§ Directions for this task
Could you reproduce the lines below from the one with "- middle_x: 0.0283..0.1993" through the one with "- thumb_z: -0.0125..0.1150"? Keep both ends and add nothing.

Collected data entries
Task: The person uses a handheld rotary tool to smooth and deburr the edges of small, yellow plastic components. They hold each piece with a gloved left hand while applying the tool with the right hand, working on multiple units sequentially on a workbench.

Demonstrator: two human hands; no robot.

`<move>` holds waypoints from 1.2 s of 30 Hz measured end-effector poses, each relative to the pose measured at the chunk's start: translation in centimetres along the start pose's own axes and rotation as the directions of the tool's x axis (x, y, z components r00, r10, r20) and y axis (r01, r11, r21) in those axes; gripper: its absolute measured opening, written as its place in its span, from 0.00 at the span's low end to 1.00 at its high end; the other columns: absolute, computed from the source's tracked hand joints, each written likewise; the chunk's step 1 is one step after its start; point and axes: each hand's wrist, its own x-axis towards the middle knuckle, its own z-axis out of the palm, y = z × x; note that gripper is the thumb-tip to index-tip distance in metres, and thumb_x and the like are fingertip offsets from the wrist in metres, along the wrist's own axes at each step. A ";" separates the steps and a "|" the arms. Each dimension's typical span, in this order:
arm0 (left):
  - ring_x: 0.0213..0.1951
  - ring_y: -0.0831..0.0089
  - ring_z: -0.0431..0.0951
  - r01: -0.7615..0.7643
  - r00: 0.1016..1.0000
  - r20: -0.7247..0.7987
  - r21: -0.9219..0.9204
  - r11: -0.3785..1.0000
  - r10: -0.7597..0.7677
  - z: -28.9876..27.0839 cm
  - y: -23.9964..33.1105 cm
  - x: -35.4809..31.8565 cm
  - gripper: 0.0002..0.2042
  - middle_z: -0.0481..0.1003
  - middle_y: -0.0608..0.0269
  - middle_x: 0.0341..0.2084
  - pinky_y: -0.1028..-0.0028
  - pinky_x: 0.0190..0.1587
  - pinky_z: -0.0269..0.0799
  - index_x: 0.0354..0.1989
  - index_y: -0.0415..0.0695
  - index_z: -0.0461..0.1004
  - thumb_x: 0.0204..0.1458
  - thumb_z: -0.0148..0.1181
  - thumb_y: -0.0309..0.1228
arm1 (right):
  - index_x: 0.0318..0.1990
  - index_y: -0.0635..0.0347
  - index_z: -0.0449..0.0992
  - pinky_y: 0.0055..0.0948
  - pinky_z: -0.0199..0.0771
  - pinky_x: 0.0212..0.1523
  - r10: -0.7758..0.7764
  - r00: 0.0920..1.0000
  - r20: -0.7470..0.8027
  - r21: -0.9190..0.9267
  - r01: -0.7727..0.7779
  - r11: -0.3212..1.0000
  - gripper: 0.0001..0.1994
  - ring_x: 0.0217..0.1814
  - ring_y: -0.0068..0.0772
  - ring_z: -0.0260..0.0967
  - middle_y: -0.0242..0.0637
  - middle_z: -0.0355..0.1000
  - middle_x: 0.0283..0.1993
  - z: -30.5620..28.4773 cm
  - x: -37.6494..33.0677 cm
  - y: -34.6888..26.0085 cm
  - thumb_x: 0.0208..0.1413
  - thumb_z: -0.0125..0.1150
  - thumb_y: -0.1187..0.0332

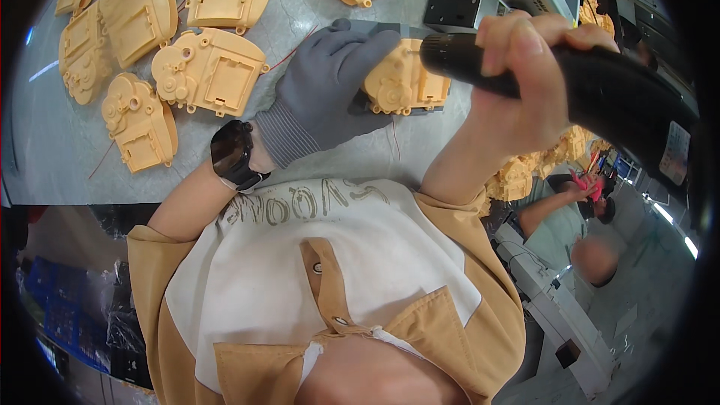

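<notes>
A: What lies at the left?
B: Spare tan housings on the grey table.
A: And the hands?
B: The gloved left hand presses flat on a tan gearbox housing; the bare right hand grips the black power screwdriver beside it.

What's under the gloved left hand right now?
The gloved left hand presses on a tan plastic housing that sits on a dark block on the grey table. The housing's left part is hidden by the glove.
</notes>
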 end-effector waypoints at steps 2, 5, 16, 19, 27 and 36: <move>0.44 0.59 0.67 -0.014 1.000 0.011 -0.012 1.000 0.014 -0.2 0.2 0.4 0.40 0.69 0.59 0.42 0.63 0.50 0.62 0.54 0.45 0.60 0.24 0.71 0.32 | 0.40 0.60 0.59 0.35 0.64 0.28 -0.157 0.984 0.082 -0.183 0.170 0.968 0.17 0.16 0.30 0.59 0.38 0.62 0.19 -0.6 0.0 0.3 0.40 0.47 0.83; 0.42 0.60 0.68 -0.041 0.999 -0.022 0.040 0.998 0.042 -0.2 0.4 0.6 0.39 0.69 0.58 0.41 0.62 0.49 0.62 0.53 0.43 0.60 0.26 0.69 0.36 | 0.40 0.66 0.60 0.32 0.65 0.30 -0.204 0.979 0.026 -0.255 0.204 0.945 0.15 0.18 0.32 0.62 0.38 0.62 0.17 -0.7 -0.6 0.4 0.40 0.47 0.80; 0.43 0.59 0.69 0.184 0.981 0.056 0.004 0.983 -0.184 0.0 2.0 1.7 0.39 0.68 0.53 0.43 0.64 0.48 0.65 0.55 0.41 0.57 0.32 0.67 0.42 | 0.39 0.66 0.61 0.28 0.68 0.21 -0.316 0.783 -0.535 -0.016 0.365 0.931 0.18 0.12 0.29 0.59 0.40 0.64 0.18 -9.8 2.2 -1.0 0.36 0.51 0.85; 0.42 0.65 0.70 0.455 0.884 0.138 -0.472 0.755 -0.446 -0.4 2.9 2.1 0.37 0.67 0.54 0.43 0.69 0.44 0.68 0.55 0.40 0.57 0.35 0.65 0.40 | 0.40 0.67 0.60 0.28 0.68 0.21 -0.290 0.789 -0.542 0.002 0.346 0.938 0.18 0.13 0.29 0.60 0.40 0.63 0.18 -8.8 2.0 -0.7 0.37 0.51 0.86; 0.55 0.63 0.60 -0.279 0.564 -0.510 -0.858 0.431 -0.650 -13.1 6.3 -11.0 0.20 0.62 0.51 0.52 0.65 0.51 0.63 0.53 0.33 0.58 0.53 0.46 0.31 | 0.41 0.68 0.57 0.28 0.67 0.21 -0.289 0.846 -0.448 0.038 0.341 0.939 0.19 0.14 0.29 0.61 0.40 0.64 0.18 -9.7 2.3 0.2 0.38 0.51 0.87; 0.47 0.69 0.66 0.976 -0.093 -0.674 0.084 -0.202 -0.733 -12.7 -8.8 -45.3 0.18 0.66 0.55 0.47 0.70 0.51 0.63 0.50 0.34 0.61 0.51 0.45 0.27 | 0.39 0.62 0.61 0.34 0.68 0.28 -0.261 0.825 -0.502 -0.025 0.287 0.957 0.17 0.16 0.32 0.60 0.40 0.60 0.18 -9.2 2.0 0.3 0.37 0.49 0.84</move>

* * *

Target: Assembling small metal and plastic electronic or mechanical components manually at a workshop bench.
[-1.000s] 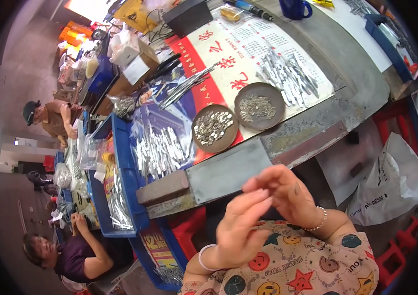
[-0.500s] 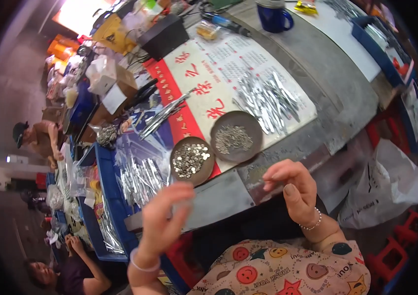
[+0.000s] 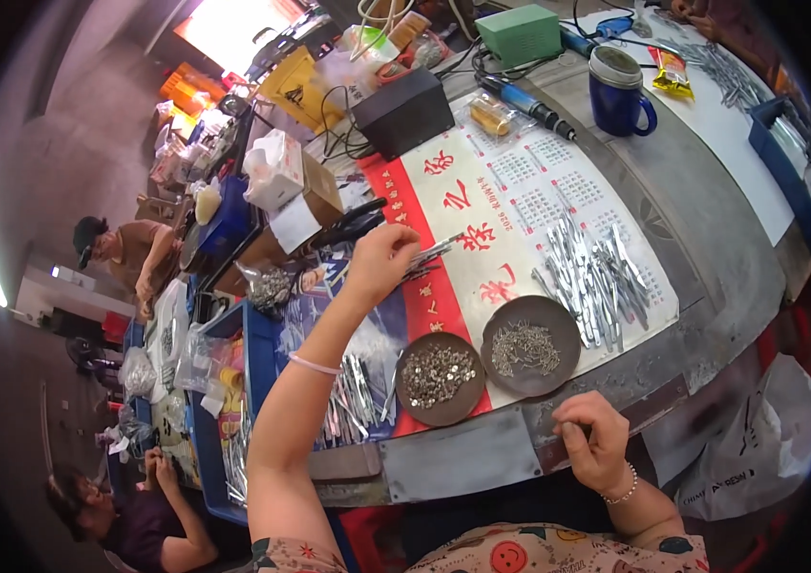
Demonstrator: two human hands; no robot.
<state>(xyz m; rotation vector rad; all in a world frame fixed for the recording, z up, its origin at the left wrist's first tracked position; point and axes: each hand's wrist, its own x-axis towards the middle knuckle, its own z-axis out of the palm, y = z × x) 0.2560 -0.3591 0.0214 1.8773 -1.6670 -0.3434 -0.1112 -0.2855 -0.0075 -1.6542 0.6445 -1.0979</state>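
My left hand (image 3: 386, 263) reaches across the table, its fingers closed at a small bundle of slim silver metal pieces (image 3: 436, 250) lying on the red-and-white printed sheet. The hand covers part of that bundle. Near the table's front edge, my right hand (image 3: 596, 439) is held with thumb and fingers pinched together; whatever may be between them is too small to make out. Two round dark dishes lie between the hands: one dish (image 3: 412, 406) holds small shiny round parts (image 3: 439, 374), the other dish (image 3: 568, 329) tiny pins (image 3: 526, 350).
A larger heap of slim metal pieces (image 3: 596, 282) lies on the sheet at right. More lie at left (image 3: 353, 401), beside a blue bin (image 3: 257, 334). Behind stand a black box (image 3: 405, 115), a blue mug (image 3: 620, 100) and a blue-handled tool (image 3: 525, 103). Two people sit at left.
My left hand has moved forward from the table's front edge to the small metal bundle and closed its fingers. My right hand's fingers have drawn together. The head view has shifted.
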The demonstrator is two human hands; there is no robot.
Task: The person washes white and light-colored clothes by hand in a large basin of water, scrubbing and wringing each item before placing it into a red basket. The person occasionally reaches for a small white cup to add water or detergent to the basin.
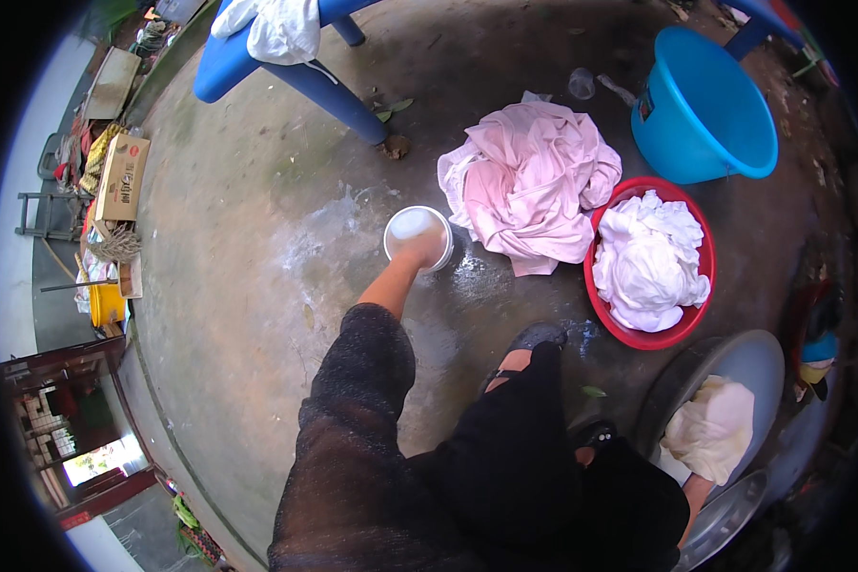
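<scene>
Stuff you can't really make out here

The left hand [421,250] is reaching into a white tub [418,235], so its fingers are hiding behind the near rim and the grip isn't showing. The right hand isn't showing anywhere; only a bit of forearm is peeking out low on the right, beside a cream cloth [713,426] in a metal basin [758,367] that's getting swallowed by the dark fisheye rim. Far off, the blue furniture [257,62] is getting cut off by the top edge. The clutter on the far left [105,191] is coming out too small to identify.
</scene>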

§ Result for this exercise
  - middle_x: 0.0283..0.1993
  - z: -30.5620..28.4773 cm
  - x: -37.6494..33.0677 cm
  - y: -34.6888..26.0085 cm
  - thumb_x: 0.0208..0.1413
  - thumb_z: -0.0125..0.1150

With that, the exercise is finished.